**The task:** Without omitting anything, write out the listing below precisely.

**Information supplied:**

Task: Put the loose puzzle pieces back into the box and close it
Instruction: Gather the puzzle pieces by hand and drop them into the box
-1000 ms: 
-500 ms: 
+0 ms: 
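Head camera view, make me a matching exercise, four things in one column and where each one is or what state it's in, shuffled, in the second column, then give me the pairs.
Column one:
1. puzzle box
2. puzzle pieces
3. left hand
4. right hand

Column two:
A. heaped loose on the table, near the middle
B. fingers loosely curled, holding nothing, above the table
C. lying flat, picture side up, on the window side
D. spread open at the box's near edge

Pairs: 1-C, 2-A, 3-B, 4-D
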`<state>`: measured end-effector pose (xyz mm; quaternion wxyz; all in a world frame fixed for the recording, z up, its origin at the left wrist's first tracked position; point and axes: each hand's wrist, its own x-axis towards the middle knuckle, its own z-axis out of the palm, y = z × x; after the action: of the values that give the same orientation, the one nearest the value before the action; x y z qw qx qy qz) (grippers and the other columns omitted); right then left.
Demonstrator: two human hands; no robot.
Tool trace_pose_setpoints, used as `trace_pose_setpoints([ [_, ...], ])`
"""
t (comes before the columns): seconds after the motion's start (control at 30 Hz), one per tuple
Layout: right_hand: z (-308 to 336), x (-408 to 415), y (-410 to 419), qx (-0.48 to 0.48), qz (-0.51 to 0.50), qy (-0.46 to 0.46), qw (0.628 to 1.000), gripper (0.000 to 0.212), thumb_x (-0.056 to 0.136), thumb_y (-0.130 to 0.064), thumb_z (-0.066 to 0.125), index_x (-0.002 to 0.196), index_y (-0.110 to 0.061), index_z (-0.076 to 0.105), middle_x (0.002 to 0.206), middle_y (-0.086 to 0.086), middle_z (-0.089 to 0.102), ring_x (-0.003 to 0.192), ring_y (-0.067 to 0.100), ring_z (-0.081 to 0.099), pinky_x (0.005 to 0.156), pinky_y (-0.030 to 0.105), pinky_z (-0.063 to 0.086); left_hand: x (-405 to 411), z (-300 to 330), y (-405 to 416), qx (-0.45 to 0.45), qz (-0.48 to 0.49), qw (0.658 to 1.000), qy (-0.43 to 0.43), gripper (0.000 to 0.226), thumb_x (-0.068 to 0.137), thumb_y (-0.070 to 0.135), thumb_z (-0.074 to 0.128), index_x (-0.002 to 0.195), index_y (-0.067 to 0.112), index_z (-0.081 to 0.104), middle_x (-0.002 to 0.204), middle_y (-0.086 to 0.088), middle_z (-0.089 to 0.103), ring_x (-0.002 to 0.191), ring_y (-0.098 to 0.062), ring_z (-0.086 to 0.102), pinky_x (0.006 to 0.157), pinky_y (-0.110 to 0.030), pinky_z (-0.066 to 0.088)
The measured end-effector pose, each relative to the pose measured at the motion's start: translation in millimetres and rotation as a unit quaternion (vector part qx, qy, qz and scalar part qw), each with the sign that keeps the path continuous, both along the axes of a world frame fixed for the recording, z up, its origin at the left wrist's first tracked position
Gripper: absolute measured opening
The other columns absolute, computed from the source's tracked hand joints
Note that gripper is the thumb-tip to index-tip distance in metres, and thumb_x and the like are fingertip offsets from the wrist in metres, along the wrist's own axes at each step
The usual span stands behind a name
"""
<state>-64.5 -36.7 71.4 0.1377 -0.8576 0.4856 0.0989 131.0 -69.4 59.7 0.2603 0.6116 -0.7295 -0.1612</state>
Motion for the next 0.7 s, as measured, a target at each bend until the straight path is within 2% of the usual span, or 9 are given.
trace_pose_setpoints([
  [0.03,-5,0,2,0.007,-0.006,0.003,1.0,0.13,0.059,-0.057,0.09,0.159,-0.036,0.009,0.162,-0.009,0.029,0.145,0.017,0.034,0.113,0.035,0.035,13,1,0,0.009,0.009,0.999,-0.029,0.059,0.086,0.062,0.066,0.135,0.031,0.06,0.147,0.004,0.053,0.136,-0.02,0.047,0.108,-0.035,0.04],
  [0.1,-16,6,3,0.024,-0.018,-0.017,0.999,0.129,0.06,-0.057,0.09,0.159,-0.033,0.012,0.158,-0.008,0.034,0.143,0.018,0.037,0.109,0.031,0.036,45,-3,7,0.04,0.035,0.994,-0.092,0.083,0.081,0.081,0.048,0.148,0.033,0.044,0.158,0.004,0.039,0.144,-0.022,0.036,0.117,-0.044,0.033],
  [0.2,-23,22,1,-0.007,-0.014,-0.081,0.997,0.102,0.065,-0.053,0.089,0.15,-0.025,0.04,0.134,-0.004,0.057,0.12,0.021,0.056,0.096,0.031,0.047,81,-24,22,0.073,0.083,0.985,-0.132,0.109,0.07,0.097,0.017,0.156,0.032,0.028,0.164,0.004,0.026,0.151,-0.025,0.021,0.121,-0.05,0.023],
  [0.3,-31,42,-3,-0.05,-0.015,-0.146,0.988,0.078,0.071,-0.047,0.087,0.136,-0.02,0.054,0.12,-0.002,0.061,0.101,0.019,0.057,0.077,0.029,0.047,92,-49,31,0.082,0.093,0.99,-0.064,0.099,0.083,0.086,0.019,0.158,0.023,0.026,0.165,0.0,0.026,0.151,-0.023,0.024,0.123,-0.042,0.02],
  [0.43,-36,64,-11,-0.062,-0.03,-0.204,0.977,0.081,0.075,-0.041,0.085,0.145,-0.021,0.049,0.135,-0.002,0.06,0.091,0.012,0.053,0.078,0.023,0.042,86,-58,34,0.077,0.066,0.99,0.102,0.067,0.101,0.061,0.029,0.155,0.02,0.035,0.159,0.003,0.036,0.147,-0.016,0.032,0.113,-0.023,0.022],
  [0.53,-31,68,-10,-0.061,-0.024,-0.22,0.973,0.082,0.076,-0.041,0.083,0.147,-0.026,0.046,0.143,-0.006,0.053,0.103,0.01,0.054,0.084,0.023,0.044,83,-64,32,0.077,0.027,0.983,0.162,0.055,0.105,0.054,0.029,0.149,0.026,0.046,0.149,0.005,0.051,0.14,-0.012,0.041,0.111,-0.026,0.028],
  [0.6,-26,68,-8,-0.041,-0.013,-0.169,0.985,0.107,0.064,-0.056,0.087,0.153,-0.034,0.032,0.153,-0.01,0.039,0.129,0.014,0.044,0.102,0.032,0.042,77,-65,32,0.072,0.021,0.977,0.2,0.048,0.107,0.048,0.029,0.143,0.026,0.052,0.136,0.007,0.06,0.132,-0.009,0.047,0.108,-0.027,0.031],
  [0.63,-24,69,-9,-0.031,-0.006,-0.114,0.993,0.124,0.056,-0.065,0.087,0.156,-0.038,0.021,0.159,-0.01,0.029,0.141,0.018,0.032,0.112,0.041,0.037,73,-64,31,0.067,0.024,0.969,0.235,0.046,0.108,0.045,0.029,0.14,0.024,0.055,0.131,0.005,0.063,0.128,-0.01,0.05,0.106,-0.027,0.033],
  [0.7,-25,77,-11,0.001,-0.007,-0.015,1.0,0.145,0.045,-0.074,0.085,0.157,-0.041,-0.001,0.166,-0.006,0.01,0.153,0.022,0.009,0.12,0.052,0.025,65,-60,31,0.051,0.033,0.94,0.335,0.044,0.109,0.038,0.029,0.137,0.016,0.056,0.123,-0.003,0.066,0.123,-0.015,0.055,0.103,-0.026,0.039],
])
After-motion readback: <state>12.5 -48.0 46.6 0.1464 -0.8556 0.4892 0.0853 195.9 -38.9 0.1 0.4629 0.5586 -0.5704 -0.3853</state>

**Response to this task:**
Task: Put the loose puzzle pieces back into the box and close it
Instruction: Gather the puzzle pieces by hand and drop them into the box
-1000 ms: 
-500 ms: 
+0 ms: 
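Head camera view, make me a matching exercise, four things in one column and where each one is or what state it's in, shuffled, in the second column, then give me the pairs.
Column one:
1. puzzle box
2. puzzle pieces
3. left hand
4. right hand

Column two:
A. heaped loose on the table, near the middle
B. fingers loosely curled, holding nothing, above the table
C. lying flat, picture side up, on the window side
D. spread open at the box's near edge

Pairs: 1-C, 2-A, 3-B, 4-D
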`<state>`: measured end-effector pose (xyz mm; quaternion wxyz; all in a world frame fixed for the recording, z up, its origin at the left wrist's first tracked position; point and axes: each hand's wrist, its own x-axis towards the middle knuckle, its own z-axis out of the palm, y = z × x; after the action: of the values that give the same orientation, the one nearest the value before the action; x y z qw qx qy qz) (grippers and the other columns omitted); right then left.
Demonstrator: two human hands; no robot.
Tool trace_pose_setpoints, used as `trace_pose_setpoints([ [_, ...], ])`
"""
t (comes before the columns): seconds after the motion's start (control at 30 Hz), one per tuple
Layout: right_hand: z (-308 to 336), x (-408 to 415), y (-410 to 419), qx (-0.48 to 0.48), qz (-0.51 to 0.50), qy (-0.46 to 0.46), qw (0.628 to 1.000), gripper (0.000 to 0.212), thumb_x (-0.056 to 0.136), thumb_y (-0.130 to 0.064), thumb_z (-0.066 to 0.125), index_x (-0.002 to 0.196), index_y (-0.110 to 0.061), index_z (-0.076 to 0.105), middle_x (0.002 to 0.206), middle_y (-0.086 to 0.086), middle_z (-0.089 to 0.102), ring_x (-0.003 to 0.192), ring_y (-0.067 to 0.100), ring_z (-0.081 to 0.099), pinky_x (0.005 to 0.156), pinky_y (-0.030 to 0.105), pinky_z (-0.063 to 0.086); left_hand: x (-405 to 411), z (-300 to 330), y (-405 to 416), qx (-0.45 to 0.45), qz (-0.48 to 0.49), qw (0.658 to 1.000), qy (-0.43 to 0.43), gripper (0.000 to 0.226), thumb_x (-0.068 to 0.137), thumb_y (-0.070 to 0.135), thumb_z (-0.074 to 0.128), index_x (-0.002 to 0.195), index_y (-0.067 to 0.112), index_z (-0.081 to 0.104), middle_x (-0.002 to 0.204), middle_y (-0.086 to 0.088), middle_z (-0.089 to 0.103), ring_x (-0.002 to 0.191), ring_y (-0.098 to 0.062), ring_z (-0.086 to 0.102), pinky_x (0.006 to 0.157), pinky_y (-0.110 to 0.030), pinky_z (-0.066 to 0.088)
The measured end-effector pose, each relative to the pose measured at the motion's start: translation in millimetres and rotation as a unit quaternion (vector part qx, qy, qz and scalar part qw), each with the sign that keeps the path continuous, both along the axes of a world frame fixed for the recording, z up, its origin at the left wrist's first tracked position
Gripper: absolute measured opening
The other columns absolute, computed from the source's tracked hand joints
Note that gripper is the thumb-tip to index-tip distance in metres, and thumb_x and the like are fingertip offsets from the wrist in metres, along the wrist's own axes at each step
The usual span stands behind a name
"""
<state>-64.5 -36.7 71.4 0.1377 -0.8576 0.4856 0.0989 131.0 -69.4 59.7 0.2603 0.6116 -0.7295 -0.1612</state>
Motion for the next 0.7 s, as measured, a target at each bend until the straight path is within 2% of the usual span, or 9 are given.
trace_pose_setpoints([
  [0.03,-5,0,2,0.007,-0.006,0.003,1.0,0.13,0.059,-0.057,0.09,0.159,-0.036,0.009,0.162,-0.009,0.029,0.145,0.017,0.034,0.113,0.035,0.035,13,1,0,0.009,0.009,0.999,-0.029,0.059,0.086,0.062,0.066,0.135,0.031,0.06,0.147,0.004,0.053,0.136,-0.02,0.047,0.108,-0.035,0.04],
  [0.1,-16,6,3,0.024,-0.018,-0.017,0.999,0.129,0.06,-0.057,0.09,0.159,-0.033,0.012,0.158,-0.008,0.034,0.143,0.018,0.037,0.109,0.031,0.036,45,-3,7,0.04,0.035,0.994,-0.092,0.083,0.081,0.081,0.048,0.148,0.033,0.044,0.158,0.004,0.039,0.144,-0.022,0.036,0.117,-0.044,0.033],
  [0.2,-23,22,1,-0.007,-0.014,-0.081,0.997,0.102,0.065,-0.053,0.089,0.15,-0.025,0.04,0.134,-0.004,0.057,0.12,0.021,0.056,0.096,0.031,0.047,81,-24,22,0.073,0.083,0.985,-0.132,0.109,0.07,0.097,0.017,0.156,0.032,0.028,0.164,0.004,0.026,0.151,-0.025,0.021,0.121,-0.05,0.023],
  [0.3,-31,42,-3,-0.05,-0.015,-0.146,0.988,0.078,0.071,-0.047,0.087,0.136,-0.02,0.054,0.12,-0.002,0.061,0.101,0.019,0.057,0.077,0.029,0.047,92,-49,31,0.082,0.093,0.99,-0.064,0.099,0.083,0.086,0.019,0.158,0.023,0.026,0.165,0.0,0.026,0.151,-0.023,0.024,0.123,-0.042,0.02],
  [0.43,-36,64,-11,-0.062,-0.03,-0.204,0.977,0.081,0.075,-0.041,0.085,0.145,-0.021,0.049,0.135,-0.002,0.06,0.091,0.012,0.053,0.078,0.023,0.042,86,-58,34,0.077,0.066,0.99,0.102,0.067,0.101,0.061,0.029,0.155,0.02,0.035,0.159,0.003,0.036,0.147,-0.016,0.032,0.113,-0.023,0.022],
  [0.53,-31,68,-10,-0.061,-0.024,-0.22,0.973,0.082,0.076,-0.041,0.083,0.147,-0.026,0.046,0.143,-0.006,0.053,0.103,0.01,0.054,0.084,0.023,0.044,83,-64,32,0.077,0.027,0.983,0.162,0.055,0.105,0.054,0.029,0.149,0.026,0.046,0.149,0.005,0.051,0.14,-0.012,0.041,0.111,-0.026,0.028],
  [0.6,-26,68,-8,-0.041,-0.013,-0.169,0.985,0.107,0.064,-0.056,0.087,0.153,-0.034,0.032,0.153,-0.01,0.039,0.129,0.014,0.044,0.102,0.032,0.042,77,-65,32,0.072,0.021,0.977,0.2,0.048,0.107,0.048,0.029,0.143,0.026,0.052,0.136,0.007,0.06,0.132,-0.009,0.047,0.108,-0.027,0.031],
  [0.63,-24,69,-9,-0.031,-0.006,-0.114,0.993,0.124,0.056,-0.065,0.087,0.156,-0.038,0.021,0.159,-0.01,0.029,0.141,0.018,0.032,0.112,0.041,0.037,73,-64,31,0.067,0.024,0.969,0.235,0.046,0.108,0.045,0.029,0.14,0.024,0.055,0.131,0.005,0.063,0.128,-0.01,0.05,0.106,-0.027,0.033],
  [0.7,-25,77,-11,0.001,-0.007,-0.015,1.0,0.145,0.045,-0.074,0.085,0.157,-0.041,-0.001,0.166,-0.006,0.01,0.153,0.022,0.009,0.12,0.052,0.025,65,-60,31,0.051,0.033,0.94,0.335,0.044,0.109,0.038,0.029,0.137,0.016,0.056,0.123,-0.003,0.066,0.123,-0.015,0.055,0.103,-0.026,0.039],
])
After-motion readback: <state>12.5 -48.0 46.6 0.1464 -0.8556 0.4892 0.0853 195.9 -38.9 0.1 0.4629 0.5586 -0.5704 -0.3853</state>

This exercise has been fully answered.